▸ **WORK TASK**
Please give, word for word, the line containing "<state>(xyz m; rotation" and every line that comes after it in the data below.

▸ **DATA BLOCK**
..............................
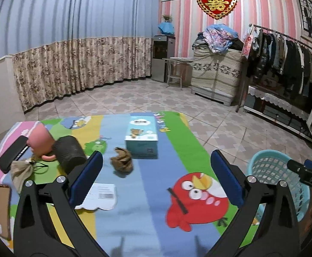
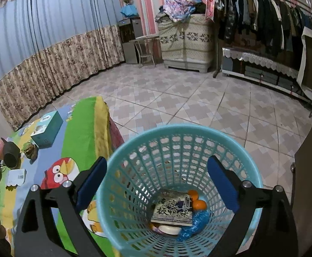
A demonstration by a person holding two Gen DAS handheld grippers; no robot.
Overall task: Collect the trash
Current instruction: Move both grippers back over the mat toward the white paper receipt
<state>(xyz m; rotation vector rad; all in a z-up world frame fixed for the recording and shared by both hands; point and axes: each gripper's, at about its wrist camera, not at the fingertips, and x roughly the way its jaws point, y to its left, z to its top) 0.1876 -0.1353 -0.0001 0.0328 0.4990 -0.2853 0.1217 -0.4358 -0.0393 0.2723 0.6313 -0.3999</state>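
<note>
A light blue mesh trash basket stands on the floor by the table's right edge; it also shows in the left wrist view. In it lie a printed packet, orange peel, a blue wrapper and a white piece. My right gripper is open and empty, held over the basket's mouth. My left gripper is open and empty above the cartoon tablecloth. A crumpled brown wad lies on the cloth just beyond the left fingers, and also shows in the right wrist view.
On the table: a teal tissue box, a dark cup on its side, a pink cup, a black case, a beige drawstring pouch, a white label card, a phone. Tiled floor, curtain and clothes rack beyond.
</note>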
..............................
▸ **ANSWER TO THIS TASK**
<state>(xyz m; rotation vector rad; all in a z-up world frame fixed for the recording and shared by both hands; point and axes: each gripper's, at about its wrist camera, not at the fingertips, and x roughly the way its jaws point, y to its left, z to its top) 0.1876 -0.1353 -0.0001 0.0328 0.4990 -0.2853 0.1217 -0.4358 -0.0393 0.2723 0.6313 -0.3999</state>
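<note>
A light blue mesh trash basket stands on the floor by the table's right edge; it also shows in the left wrist view. In it lie a printed packet, orange peel, a blue wrapper and a white piece. My right gripper is open and empty, held over the basket's mouth. My left gripper is open and empty above the cartoon tablecloth. A crumpled brown wad lies on the cloth just beyond the left fingers, and also shows in the right wrist view.
On the table: a teal tissue box, a dark cup on its side, a pink cup, a black case, a beige drawstring pouch, a white label card, a phone. Tiled floor, curtain and clothes rack beyond.
</note>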

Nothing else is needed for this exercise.